[Start of Attachment]

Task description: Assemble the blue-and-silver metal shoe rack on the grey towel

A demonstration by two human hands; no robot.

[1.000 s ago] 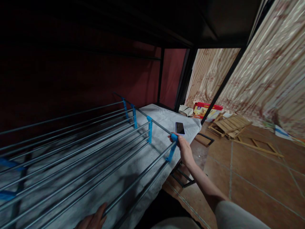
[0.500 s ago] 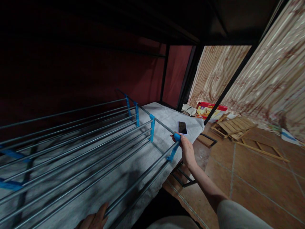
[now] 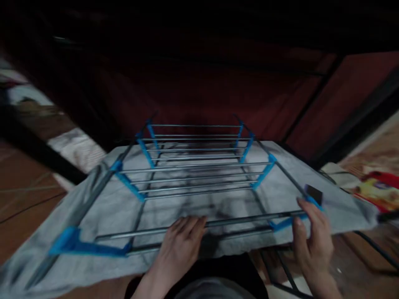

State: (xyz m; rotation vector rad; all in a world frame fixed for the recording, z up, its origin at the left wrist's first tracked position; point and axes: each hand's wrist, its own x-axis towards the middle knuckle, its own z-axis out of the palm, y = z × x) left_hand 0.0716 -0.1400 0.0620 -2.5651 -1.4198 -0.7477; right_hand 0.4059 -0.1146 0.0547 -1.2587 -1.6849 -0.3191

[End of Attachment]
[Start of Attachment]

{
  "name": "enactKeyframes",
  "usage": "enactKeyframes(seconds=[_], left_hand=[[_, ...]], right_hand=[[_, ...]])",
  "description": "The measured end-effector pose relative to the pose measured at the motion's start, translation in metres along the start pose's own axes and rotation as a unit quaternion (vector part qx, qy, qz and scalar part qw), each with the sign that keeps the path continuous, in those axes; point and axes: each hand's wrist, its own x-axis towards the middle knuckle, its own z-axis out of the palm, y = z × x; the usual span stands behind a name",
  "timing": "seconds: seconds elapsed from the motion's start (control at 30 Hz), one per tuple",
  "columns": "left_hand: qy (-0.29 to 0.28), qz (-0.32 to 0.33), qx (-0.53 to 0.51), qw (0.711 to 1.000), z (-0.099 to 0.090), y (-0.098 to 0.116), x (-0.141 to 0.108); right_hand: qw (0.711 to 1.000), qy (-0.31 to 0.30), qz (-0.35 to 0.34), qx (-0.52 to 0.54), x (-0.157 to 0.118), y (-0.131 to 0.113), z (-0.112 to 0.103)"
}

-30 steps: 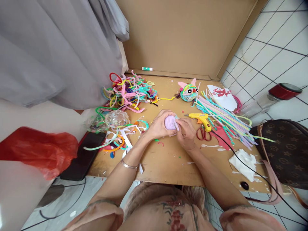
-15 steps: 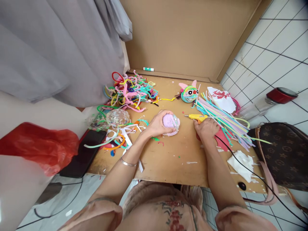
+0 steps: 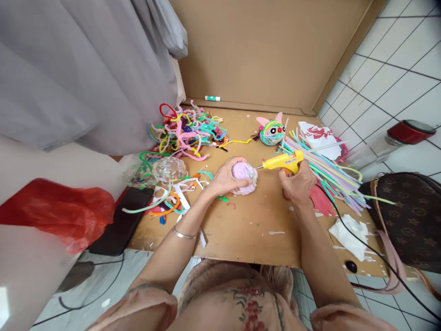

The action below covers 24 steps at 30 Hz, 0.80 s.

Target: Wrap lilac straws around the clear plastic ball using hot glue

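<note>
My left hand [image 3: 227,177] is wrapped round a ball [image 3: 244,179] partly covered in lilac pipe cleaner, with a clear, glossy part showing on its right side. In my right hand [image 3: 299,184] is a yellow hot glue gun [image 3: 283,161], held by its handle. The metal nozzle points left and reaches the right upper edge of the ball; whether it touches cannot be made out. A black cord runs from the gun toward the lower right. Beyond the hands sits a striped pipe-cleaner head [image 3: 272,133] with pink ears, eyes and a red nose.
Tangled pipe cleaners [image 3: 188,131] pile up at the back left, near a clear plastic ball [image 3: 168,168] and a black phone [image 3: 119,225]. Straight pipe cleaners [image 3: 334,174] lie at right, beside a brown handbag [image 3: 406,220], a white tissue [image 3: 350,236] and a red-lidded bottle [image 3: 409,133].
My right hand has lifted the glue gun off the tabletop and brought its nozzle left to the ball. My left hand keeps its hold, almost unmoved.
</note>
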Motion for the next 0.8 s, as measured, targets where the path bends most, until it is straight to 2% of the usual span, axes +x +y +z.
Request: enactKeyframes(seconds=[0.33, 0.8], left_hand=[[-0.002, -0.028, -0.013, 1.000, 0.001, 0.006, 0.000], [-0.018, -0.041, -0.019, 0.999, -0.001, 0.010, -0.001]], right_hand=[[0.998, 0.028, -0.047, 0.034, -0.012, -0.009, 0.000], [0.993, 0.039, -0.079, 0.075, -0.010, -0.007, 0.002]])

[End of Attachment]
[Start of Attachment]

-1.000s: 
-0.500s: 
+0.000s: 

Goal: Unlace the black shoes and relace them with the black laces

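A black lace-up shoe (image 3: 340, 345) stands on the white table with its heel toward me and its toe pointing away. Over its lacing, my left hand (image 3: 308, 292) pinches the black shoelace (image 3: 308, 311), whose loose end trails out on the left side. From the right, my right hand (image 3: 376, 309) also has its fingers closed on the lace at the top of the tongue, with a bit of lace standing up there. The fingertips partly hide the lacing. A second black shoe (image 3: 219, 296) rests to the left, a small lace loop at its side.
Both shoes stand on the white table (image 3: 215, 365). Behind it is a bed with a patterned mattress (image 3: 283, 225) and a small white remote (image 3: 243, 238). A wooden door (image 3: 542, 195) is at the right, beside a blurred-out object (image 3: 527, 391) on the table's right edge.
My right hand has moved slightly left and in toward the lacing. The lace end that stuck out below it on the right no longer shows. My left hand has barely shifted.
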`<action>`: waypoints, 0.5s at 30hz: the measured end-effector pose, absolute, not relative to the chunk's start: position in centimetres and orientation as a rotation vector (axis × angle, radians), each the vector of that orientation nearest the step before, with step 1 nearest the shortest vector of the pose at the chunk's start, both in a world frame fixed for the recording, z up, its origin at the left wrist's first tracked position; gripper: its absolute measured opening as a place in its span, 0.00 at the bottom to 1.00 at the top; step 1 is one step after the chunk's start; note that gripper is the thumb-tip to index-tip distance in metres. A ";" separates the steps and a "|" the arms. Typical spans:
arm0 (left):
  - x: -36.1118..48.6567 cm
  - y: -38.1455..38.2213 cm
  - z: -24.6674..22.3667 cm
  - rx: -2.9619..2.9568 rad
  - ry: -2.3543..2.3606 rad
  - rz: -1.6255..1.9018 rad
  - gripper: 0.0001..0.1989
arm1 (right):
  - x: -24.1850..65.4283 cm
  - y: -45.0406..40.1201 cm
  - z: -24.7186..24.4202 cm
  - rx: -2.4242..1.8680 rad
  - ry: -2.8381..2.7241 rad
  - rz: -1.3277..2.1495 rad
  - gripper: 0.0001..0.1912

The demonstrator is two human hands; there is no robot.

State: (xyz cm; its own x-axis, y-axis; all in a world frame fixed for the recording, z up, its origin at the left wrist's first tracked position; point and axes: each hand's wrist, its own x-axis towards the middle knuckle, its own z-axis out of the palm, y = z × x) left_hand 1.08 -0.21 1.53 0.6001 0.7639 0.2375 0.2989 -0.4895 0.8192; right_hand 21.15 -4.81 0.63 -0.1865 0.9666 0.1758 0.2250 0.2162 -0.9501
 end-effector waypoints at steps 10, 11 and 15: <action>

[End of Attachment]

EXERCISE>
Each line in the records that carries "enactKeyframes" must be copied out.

EXERCISE ANSWER>
  "name": "enactKeyframes",
  "usage": "enactKeyframes(seconds=[_], left_hand=[[_, ...]], right_hand=[[_, ...]])",
Request: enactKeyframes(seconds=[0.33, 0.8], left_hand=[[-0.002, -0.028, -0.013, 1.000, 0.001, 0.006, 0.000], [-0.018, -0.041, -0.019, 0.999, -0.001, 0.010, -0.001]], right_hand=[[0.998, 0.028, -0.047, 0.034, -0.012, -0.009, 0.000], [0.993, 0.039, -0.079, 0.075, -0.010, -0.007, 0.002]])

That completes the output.